I have said it a hundred times...

PLAN A must have a time frame for ending BEFORE it begins....

so that the person entering it...realizes that they will be giving and doing things that go against...

societies advice...drop em dump em slam em....

friends and family who love you and CAN NOT stand to see you hurt.....

and even your gut instincts....IT'S NOT FAIR... that I the BS do this when the WS doessn't deserve it...

again and again and again...

the deep seeded rationalization it takes for a person to engage in an affair...

is the complete compartimentalization of reality
and has been building in their thought long before the affair 'officially began"

you must
must
must...

be willing to accept that the BS has been mentally villified to
excuse
justify
and
rationalize affair actions.......

PLAN A is allll about and in my opinion....

opening up communication
in tiny tiny avenues

always giving the WS exactly what they don't EXPECT

this is NOT door matt behavior....but like PEP once BRILLIANTLY concluded...

a WELCOME HOME MATT
love that cerebral picture....

you know what exactly feeds in to the WS justification...

behaving in a way that gives them the weapon to aim at you...

PLAN A is not grandiose fix it now
PLAN A is not about addressing deep marital issues....
that is also set up to fail as the WS is in total
justification mode....

PLAN A is NOT long drawn out talks that go way in to the night.....

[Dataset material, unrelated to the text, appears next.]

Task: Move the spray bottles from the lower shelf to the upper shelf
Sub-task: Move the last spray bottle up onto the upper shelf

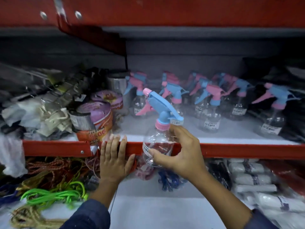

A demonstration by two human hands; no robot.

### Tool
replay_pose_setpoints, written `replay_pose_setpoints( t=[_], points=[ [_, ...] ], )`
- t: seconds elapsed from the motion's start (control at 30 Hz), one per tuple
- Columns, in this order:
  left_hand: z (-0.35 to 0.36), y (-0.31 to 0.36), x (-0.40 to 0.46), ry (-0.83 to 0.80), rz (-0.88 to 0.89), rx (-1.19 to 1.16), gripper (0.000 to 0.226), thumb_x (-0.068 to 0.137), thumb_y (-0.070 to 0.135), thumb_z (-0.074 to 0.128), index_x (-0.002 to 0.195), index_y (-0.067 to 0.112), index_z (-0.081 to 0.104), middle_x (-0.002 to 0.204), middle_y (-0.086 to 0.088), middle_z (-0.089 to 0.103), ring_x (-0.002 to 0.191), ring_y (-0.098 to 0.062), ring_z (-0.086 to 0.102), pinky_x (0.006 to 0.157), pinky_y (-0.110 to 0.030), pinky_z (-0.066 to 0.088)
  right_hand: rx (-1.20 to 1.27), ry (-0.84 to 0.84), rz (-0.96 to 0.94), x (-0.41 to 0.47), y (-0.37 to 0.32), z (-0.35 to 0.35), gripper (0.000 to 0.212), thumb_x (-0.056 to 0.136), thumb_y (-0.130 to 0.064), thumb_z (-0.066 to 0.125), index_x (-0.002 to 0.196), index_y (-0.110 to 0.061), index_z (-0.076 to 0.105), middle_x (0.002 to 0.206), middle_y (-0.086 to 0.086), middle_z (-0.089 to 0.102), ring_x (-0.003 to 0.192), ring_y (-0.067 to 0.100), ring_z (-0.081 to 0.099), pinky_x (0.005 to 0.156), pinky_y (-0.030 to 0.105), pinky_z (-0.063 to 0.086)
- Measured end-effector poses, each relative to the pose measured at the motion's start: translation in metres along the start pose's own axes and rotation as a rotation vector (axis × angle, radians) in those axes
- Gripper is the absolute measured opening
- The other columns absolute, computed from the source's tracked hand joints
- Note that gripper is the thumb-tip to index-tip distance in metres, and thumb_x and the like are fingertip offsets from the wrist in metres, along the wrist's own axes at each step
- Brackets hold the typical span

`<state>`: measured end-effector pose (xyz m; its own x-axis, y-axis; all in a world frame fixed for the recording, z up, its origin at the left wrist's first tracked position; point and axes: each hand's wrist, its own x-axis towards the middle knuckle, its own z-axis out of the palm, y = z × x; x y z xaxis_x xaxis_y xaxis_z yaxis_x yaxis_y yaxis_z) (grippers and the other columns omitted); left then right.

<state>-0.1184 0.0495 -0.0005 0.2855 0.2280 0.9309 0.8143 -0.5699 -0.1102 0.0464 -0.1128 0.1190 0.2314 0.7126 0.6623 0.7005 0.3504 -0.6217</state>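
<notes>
My right hand [183, 151] grips a clear spray bottle [156, 142] with a blue trigger head and pink collar, held upright in front of the red edge of the upper shelf [239, 150]. My left hand [113, 157] lies flat with fingers spread against that red edge, just left of the bottle. Several more clear spray bottles [209, 104] with pink and blue heads stand on the upper shelf's white surface behind. The lower shelf [148, 204] is the white surface below my arms.
Tape rolls [100, 111] and bagged goods crowd the upper shelf's left side; black bags sit at its far right. On the lower shelf lie coloured cords [54, 194] at left and white packets [254, 177] at right. A red beam [181, 10] runs overhead.
</notes>
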Motion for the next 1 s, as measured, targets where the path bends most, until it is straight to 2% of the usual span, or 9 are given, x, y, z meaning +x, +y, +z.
replay_pose_setpoints(
  t=[0.13,0.23,0.43,0.5,0.57,0.8,0.9,1.0],
  points=[
    [0.001,-0.001,0.0,0.011,0.007,-0.005,0.055,0.098,0.047,0.031,0.141,0.013,0.03,0.134,-0.018,0.041,0.134,-0.032,0.028,0.12,-0.043,0.012,0.034,0.014,0.038,0.033,-0.002,0.011,0.05,0.061,-0.052,0.077,0.105,-0.036,0.06,0.092,-0.019,0.062,0.088,0.001,0.059,0.077,0.011,0.045],
    [0.001,-0.001,0.0,0.008,0.001,-0.015,0.055,0.098,0.049,0.03,0.14,0.013,0.03,0.133,-0.016,0.042,0.133,-0.03,0.028,0.12,-0.042,0.012,0.019,-0.007,0.077,0.057,0.004,0.025,0.042,0.061,-0.057,0.076,0.096,-0.044,0.055,0.092,-0.014,0.063,0.085,0.001,0.059,0.075,0.012,0.046],
    [0.002,-0.001,0.0,0.002,-0.018,-0.025,0.054,0.098,0.051,0.026,0.139,0.015,0.03,0.129,-0.013,0.043,0.13,-0.026,0.027,0.12,-0.04,0.009,-0.052,-0.099,0.161,0.09,0.028,0.056,0.052,0.065,-0.066,0.07,0.103,-0.031,0.06,0.095,-0.006,0.066,0.088,0.01,0.06,0.079,0.035,0.053],
    [0.003,-0.002,0.0,0.01,-0.016,-0.027,0.054,0.098,0.051,0.026,0.139,0.015,0.03,0.129,-0.012,0.043,0.13,-0.025,0.027,0.12,-0.04,0.009,-0.083,-0.142,0.199,0.098,0.034,0.065,0.057,0.066,-0.067,0.068,0.106,-0.028,0.058,0.098,-0.004,0.065,0.09,0.014,0.06,0.079,0.034,0.052],
    [0.003,-0.002,-0.001,0.017,-0.016,-0.025,0.054,0.098,0.051,0.027,0.139,0.015,0.03,0.128,-0.012,0.043,0.13,-0.025,0.027,0.12,-0.039,0.009,-0.082,-0.191,0.22,0.104,0.037,0.071,0.064,0.068,-0.065,0.068,0.116,-0.025,0.056,0.11,-0.002,0.063,0.101,0.017,0.059,0.082,0.031,0.05],
    [0.005,-0.003,-0.001,0.024,-0.01,-0.016,0.054,0.098,0.051,0.026,0.139,0.016,0.029,0.128,-0.011,0.043,0.13,-0.024,0.027,0.12,-0.039,0.008,-0.134,-0.288,0.259,0.114,0.041,0.078,0.071,0.074,-0.06,0.067,0.131,-0.021,0.047,0.131,0.003,0.055,0.117,0.022,0.054,0.092,0.036,0.048],
    [0.005,-0.003,-0.002,0.025,-0.008,-0.017,0.055,0.097,0.051,0.027,0.139,0.016,0.029,0.129,-0.011,0.043,0.13,-0.024,0.027,0.12,-0.039,0.008,-0.173,-0.236,0.249,0.112,0.035,0.076,0.079,0.07,-0.062,0.07,0.134,-0.025,0.043,0.134,-0.001,0.054,0.12,0.021,0.053,0.092,0.033,0.047],
    [0.006,-0.003,-0.002,0.019,-0.012,-0.016,0.055,0.097,0.052,0.027,0.139,0.016,0.029,0.129,-0.011,0.043,0.131,-0.025,0.027,0.12,-0.039,0.009,-0.318,-0.087,0.161,0.107,0.025,0.076,0.083,0.064,-0.07,0.068,0.131,-0.026,0.045,0.129,-0.002,0.057,0.113,0.02,0.057,0.083,0.031,0.05]
  ],
)
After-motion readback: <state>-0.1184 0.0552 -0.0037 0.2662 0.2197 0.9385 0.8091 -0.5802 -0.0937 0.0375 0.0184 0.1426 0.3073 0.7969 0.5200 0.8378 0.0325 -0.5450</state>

When you pick your end date...the FIRST step in plan A....

then you build a road map...of all the things you can do that get the WS attention...

small verbal interchanges
small gestures....

WS spouses are drawn to say that even when the affair relationship is failing.....
that there is too much damage done already to fix the marriage....

there is great fear in facing their actions.....
and forcing them to do so when they are in this mode is also setting up for failure...

push for the apologies...and woe to you who get it without true meaning because you will not have true remorse...

but remorse that will again become the weapon....

PLAN A is full of hope and NOT about fixing things in the marriage in that the WS needs to address...

THAT is what recovery is for...

PLAN A is never ever about getting a committment from the WS to do something....

again hand the weapon

you will hear...

you made me
you forced me
you controlled me....

PLAN A is about setting your boundaries....that are full of actions for the BS and NONE for the WS

in a good plan A you can say...

I didn't make you choose anything...
I just refuse to be part of a triangle...period...
you my dear WS will make your own choice as well....
and then add....
with a warm smile...
remember my love....
doing nothing is a choice as well......

People that do plan A well find great freedom and creativity in the doing and giving and meeting of ENs...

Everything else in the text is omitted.